┌──
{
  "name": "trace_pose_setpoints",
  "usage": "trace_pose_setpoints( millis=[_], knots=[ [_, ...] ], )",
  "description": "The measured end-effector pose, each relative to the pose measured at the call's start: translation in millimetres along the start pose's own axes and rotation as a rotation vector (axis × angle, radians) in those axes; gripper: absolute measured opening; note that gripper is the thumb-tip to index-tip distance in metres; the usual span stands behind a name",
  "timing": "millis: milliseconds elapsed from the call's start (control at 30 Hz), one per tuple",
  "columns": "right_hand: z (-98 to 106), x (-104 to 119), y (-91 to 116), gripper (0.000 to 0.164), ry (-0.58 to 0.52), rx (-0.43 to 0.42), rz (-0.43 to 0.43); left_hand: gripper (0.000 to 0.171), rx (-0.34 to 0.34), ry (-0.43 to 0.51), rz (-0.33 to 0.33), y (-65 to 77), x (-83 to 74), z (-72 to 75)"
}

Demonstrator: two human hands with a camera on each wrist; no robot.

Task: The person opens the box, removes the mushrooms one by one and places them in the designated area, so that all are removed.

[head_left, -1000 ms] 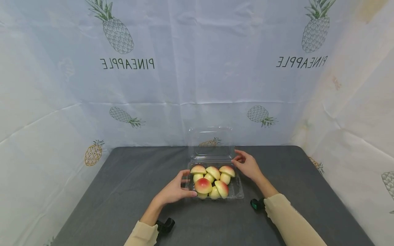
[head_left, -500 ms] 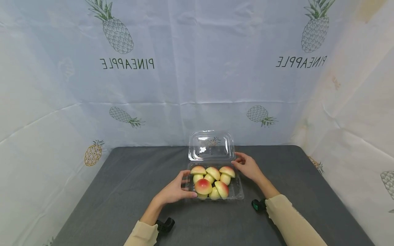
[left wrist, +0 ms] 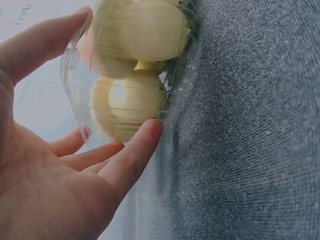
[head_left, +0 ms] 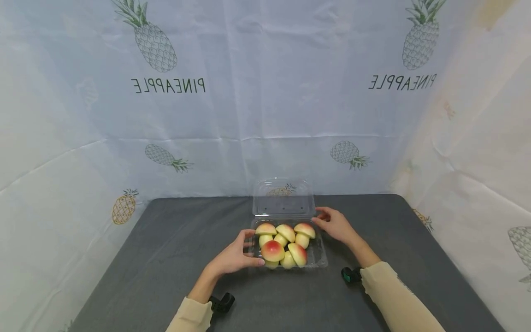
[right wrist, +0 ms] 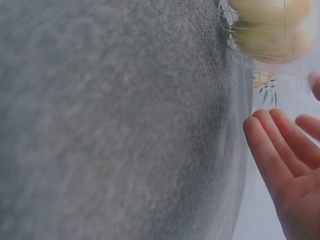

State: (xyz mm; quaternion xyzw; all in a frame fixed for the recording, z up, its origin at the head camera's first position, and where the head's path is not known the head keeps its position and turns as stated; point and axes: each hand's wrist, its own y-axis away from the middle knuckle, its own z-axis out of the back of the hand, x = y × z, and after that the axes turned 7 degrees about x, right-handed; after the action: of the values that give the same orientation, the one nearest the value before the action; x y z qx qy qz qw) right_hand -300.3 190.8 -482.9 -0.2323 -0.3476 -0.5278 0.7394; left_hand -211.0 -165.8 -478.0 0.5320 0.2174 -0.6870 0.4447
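A clear plastic clamshell box [head_left: 320, 260] stands on the dark table with its lid [head_left: 286, 208] raised at the back. Inside lie several mushroom-shaped pieces [head_left: 273, 251] with yellow stems and red-and-yellow caps. My left hand [head_left: 233, 256] holds the box's left side, thumb by the front corner and fingers farther back. In the left wrist view, fingertips [left wrist: 152, 127] touch the ribbed wall. My right hand [head_left: 337, 228] is at the back right corner, its thumb and index fingertips right by the lid's edge. Its other fingers [right wrist: 267, 150] extend loosely in the right wrist view.
The dark grey cloth-covered table [head_left: 186, 230] extends around the box. Behind it hangs a pale curtain [head_left: 257, 106] printed with pineapples and lettering. A black wrist device [head_left: 222, 303] sits under the left wrist, and another black device [head_left: 350, 275] under the right.
The lid's upper edge has lowered a little and its tilt has changed. My right hand has shifted slightly down with it. The left hand and the mushroom-shaped pieces stay in place.
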Motion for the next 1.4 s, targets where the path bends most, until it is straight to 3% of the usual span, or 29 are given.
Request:
trace_pose_setpoints(
  millis=[367,1000,1400],
  knots=[
    [7,4,13,0.05,0.03,-0.03,0.066,0.094,0.007,-0.003,0.004,-0.6,1.1,1.4],
    [7,50,44,0.041,0.018,-0.087,0.184,0.093,0.001,0.012,0.013,-0.5,1.1,-0.1],
    [-6,63,56,0.038,-0.023,-0.051,0.269,0.092,0.001,0.026,0.005,0.4,3.9,-1.8]
  ],
)
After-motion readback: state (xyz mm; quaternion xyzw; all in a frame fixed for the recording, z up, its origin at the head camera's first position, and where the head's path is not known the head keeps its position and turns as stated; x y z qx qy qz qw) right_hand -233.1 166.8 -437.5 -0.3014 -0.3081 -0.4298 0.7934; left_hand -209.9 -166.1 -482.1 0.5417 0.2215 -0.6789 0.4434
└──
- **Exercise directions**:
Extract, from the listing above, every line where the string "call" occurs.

- **Output for this exercise**:
  "description": "The measured end-effector pose, each relative to the pose measured at the call's start: translation in millimetres along the start pose's own axes and rotation as a rotation vector (axis × angle, radians) in those axes; gripper: absolute measured opening; note that gripper is the thumb-tip to index-tip distance in metres; the usual span stands behind a name",
  "timing": "millis: milliseconds elapsed from the call's start (control at 30 Hz), one per tuple",

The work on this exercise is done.